▶ **WORK ORDER**: Every entry below is to be copied exactly, with nothing omitted.

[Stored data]
........
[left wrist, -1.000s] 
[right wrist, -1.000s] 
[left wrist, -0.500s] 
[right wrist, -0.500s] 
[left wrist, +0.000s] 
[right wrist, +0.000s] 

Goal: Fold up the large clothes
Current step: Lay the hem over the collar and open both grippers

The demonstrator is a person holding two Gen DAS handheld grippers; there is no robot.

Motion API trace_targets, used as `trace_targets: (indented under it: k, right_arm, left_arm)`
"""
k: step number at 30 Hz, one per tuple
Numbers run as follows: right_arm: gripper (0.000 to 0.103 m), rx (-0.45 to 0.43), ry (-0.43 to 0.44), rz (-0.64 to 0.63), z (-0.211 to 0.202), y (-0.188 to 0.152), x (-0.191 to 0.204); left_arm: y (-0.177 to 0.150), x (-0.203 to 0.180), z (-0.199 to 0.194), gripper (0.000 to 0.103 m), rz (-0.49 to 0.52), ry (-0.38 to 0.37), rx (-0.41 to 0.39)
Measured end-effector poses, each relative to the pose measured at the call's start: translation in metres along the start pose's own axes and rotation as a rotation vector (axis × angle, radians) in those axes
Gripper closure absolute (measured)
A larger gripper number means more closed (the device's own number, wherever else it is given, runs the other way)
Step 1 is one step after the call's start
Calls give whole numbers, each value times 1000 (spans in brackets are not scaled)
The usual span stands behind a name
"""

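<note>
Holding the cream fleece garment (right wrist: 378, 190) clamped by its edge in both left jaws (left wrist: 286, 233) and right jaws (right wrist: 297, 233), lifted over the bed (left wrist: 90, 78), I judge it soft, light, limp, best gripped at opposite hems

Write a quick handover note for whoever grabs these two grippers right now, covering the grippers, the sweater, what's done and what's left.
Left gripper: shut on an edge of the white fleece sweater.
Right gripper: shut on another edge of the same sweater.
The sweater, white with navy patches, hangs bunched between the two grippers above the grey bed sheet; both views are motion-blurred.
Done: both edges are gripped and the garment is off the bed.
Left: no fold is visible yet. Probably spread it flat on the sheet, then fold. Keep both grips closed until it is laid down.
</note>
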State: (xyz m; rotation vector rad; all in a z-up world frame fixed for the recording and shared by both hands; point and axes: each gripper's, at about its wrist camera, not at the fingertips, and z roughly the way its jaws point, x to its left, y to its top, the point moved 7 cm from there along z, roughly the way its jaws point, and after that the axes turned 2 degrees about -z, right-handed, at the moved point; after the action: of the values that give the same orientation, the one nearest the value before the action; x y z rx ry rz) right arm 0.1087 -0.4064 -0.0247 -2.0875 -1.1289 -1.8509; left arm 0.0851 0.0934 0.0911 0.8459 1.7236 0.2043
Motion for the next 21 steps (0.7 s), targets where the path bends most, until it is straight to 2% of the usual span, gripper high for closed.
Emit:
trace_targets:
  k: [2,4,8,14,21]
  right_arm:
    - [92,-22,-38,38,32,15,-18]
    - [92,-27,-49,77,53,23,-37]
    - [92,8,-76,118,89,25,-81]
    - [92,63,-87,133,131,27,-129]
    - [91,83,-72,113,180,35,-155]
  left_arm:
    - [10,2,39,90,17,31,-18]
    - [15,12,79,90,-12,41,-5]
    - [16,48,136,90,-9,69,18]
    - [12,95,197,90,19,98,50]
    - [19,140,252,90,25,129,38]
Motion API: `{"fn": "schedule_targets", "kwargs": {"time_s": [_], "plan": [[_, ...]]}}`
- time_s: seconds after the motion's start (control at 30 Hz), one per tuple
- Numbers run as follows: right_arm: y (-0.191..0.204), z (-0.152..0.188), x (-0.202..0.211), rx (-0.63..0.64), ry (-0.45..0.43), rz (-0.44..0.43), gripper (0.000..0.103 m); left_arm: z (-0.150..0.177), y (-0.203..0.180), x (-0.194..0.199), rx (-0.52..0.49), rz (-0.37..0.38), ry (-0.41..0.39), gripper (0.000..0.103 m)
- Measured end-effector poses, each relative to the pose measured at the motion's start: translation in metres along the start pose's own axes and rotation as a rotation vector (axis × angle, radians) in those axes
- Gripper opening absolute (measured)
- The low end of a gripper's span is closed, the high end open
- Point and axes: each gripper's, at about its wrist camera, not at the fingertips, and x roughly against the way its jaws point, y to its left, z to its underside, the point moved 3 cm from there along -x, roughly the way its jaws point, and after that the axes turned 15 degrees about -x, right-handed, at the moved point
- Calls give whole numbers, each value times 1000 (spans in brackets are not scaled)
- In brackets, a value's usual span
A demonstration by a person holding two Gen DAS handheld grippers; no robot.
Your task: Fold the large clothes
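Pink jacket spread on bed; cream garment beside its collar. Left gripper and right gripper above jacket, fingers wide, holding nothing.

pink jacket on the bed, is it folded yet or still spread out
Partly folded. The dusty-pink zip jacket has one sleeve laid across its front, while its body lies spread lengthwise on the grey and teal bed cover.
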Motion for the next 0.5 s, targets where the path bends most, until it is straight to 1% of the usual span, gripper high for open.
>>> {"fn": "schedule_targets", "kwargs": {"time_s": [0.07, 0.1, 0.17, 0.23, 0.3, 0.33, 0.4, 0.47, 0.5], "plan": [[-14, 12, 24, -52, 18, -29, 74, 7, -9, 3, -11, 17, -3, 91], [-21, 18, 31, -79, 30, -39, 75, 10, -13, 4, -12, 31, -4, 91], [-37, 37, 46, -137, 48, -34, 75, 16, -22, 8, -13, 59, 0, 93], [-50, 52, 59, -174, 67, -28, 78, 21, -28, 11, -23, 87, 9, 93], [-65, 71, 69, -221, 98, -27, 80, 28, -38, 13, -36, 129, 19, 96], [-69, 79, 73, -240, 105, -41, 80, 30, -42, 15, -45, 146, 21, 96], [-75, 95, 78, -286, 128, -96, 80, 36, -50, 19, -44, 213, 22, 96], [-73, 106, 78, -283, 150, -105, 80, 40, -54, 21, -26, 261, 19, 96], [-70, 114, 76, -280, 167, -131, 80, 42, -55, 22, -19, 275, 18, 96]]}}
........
▶ **ANSWER SECTION**:
[left wrist, -1.000s] 
[right wrist, -1.000s] 
[left wrist, -0.500s] 
[right wrist, -0.500s] 
[left wrist, +0.000s] 
[right wrist, +0.000s] 

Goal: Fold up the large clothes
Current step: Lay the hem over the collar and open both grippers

The demonstrator is a person holding two Gen DAS handheld grippers; there is no robot.

Motion API trace_targets, used as `trace_targets: (indented under it: k, right_arm, left_arm)`
"""
k: step number at 30 Hz, one per tuple
Numbers run as follows: right_arm: gripper (0.000 to 0.103 m), rx (-0.45 to 0.43), ry (-0.43 to 0.44), rz (-0.64 to 0.63), z (-0.211 to 0.202), y (-0.188 to 0.152), x (-0.191 to 0.204); left_arm: y (-0.177 to 0.150), x (-0.203 to 0.180), z (-0.199 to 0.194), gripper (0.000 to 0.103 m), rz (-0.49 to 0.52), ry (-0.38 to 0.37), rx (-0.41 to 0.39)
Measured end-effector poses, each relative to the pose measured at the call's start: translation in metres along the start pose's own axes and rotation as a rotation vector (axis × angle, radians) in those axes
Gripper closure absolute (measured)
A larger gripper number means more closed (the device's own number, wherever else it is given, runs the other way)
Step 1 is one step after the call's start
Calls give whole numbers, each value times 1000 (spans in brackets are not scaled)
The usual span stands behind a name
"""

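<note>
Holding the cream fleece garment (right wrist: 378, 190) clamped by its edge in both left jaws (left wrist: 286, 233) and right jaws (right wrist: 297, 233), lifted over the bed (left wrist: 90, 78), I judge it soft, light, limp, best gripped at opposite hems

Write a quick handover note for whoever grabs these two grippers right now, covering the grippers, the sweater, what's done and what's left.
Left gripper: shut on an edge of the white fleece sweater.
Right gripper: shut on another edge of the same sweater.
The sweater, white with navy patches, hangs bunched between the two grippers above the grey bed sheet; both views are motion-blurred.
Done: both edges are gripped and the garment is off the bed.
Left: no fold is visible yet. Probably spread it flat on the sheet, then fold. Keep both grips closed until it is laid down.
</note>
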State: (xyz m; rotation vector rad; all in a z-up world frame fixed for the recording and shared by both hands; point and axes: each gripper's, at about its wrist camera, not at the fingertips, and z roughly the way its jaws point, x to its left, y to its top, the point moved 7 cm from there along z, roughly the way its jaws point, and after that the axes turned 2 degrees about -z, right-handed, at the moved point; after the action: of the values that give the same orientation, the one nearest the value before the action; x y z rx ry rz) right arm 0.1087 -0.4064 -0.0247 -2.0875 -1.1289 -1.8509; left arm 0.0851 0.0934 0.0911 0.8459 1.7236 0.2043
Motion for the next 21 steps (0.7 s), targets where the path bends most, until it is straight to 2% of the usual span, gripper high for closed.
Emit:
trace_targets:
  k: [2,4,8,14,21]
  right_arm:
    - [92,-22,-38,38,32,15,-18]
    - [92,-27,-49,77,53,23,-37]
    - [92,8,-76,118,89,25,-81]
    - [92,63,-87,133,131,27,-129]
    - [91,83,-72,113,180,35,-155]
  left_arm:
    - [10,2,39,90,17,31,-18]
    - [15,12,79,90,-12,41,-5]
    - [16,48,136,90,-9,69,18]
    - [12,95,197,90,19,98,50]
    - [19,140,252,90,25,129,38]
Motion API: `{"fn": "schedule_targets", "kwargs": {"time_s": [_], "plan": [[_, ...]]}}`
- time_s: seconds after the motion's start (control at 30 Hz), one per tuple
- Numbers run as follows: right_arm: y (-0.191..0.204), z (-0.152..0.188), x (-0.202..0.211), rx (-0.63..0.64), ry (-0.45..0.43), rz (-0.44..0.43), gripper (0.000..0.103 m); left_arm: z (-0.150..0.177), y (-0.203..0.180), x (-0.194..0.199), rx (-0.52..0.49), rz (-0.37..0.38), ry (-0.41..0.39), gripper (0.000..0.103 m)
- Measured end-effector poses, each relative to the pose measured at the motion's start: translation in metres along the start pose's own axes and rotation as a rotation vector (axis × angle, radians) in those axes
- Gripper opening absolute (measured)
- The low end of a gripper's span is closed, the high end open
- Point and axes: each gripper's, at about its wrist camera, not at the fingertips, and x roughly against the way its jaws point, y to its left, z to its underside, the point moved 3 cm from there along -x, roughly the way its jaws point, and after that the axes turned 15 degrees about -x, right-handed, at the moved point
- Calls give whole numbers, each value times 1000 (spans in brackets are not scaled)
- In brackets, a value's usual span
A demonstration by a person holding two Gen DAS handheld grippers; no robot.
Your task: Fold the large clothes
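Pink jacket spread on bed; cream garment beside its collar. Left gripper and right gripper above jacket, fingers wide, holding nothing.

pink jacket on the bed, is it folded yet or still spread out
Partly folded. The dusty-pink zip jacket has one sleeve laid across its front, while its body lies spread lengthwise on the grey and teal bed cover.
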Motion for the next 0.5 s, targets where the path bends most, until it is straight to 1% of the usual span, gripper high for open.
>>> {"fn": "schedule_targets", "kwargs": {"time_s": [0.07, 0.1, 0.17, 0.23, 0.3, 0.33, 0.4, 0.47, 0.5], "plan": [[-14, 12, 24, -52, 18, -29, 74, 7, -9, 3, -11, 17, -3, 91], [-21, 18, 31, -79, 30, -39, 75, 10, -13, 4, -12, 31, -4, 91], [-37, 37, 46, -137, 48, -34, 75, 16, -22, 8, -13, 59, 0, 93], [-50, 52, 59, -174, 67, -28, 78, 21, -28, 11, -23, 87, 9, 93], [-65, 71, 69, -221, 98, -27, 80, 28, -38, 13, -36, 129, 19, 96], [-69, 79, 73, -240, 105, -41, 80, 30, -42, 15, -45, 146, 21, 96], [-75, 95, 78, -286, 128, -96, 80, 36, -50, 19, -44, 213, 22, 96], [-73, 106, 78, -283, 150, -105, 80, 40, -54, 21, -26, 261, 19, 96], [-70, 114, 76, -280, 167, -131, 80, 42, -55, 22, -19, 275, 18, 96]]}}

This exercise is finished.